I updated my blog this weekend and wanted to share some thoughts along the way:
Disclaimer: Based on real user interviews.
I've been very interested in the topic of development velocity for a long time. It's something we spend a lot of time thinking about at Onboard AI, both for our internal operations as well as for the thousands of developers that use Onboard to ship code faster.
In my conversations with engineering leaders, there is near unanimous agreement that development speed should be a top 3 priority for CTOs, alongside quality and compliance. CTOs, however, have:
- a wide variety of ways to measure dev speed
- very little consensus on what actually slows devs down.
Naturally #2 varies based on company size, culture, as well as the nature of the product and composition of the team. Is it a team of young, high-energy but low experience developers? Relatively flat hierarchy? Are the teams siloed?
I figured it would be interesting to examine this topic at the grassroots, or individual contributor, level. So I found 100 software engineers from these companies →
- Meta
- Amazon
- Paradigm
- Heroku
- Zeta
- C3
- Roblox
- Humane
- Stripe
- Granular
- Palantir
- Segment
- eBay
- Splunk
- DraftKings
- Arista Networks
- Zillow
- Workday
- Cisco
- Convoy
- CrowdStrike
- SpaceX
…and I asked them exactly one question.
What's stopping you from shipping faster?

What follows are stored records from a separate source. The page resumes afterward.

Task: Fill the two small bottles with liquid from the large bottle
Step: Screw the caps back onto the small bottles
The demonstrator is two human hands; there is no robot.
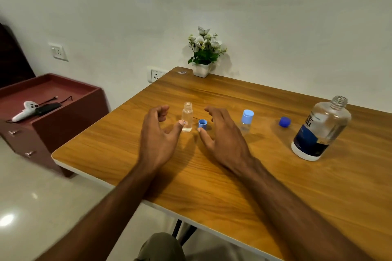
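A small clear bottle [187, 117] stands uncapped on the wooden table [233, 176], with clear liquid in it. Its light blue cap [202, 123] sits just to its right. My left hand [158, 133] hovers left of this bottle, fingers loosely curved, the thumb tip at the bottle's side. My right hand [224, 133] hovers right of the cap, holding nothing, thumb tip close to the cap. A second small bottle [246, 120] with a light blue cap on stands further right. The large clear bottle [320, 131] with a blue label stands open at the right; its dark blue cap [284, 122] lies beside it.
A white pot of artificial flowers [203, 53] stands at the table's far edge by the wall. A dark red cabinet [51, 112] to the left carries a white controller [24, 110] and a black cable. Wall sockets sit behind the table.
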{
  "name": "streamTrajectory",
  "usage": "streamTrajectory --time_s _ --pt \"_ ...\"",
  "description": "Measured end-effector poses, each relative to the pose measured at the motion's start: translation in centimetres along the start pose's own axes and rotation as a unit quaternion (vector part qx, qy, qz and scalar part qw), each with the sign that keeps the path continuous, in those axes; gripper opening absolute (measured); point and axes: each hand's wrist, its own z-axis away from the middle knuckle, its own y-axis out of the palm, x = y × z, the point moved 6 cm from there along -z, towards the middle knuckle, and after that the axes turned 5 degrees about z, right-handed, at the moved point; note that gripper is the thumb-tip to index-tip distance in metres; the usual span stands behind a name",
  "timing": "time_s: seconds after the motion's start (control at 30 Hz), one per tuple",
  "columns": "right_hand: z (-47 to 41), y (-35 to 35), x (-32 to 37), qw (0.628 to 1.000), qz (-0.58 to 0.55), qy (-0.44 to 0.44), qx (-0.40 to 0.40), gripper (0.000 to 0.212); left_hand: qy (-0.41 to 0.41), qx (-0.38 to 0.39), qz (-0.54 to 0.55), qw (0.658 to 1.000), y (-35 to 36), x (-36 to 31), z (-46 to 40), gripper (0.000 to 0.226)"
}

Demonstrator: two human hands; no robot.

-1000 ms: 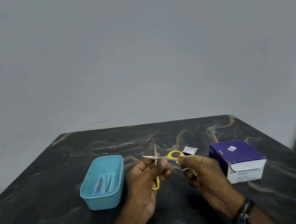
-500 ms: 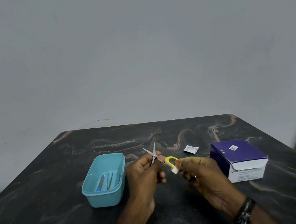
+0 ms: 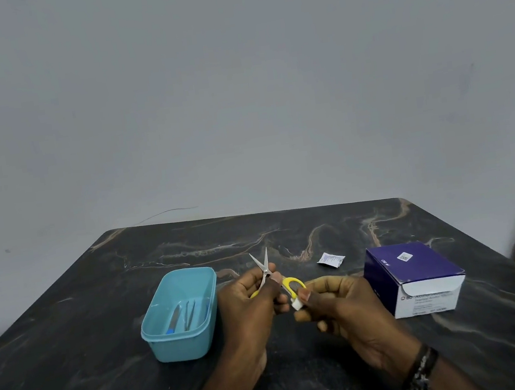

I was surprised by two things:
- Almost no-one had to think about it. People shot back with an immediate answer, as though I had just asked about a pain that was always on their mind, but never surfaced by another person.
- There were a surprisingly high number of people for whom the reason had to do with build, compile, and deployment times. Devs really hate waiting for things.
The answers were diverse but I have done my best to broadly divide them into categories and subcategories.
Codebase
Dependency bugs
Software is a delicate of house cards with open source libraries all the way down. In a lot of software, the source code comprises mostly of dependencies, and very often your most frustrating bug is no even your fault.
Jack, ex-Microsoft and ex-Bridgewater lists his #1 barrier to shipping faster -
Hitting random mysterious bugs with libraries that require reading tons of old stack overflow links and Github issues
Complicated codebase
This one is closest to my heart. In the last decade as dev speed has evolved into a necessary competitive advantage, nearly every software team suffers from code sprawl. The logic is sound:
→ Growing startup
→ must ship faster
→ no time to write docs
→ early engineers churn as company grows
→ new engineers need to navigate the mess.
Maria, who is an SDE at Amazon says this about her team’s codebase:
There is so much undocumented in our service, including poor records of new features, nonexistent or outdated info on our dependencies, or even essential things like best practices for testing, a lot of time is wasted in syncs trying to find the right information
Interestingly, this problem only gets worse with time -
Nobody has time to update the documentation, which creates a vicious cycle where more features are shipped, causing the docs to be more outdated and useless, meaning no one updates or uses them, and so on. A lot of our docs haven’t been updated in years
Microservices architectures bring the additional challenge of being difficult to understand on a systems level.
Jennifer, senior engineer at Palantir describes her struggles with navigating microservices architectures:
…ramping up on how all the different microservices interacted with each other for a project that touched many pieces at once was always a challenge.
Of course, this problem extends to enormous monoliths too. Here’s what Pranav, a senior engineer at Stripe had to say about that:
We had Ruby code in the millions of lines. We had a service called livegrep that would let us search the entire codebase very quickly but it was still hard to find things sometimes and other times, you found way too many matches (for eg, if you were search for a typed structure to see how folks have used it)
Often at larger companies, the problem is understanding systems, rather than modules. This especially harder when the stack is fragmented. Here’s Dharma, a senior engineer at Meta, on why this matters:
I have to touch cross-language repos. One part of the code will be in PHP, and another in Python or C++, and switching between each and seeing how they interact makes it harder to finish the features.
Niam, an engineer at Google, had this to say about how editing codebases and not code is the hard part -
I would say deeply understanding the different components that make up a system.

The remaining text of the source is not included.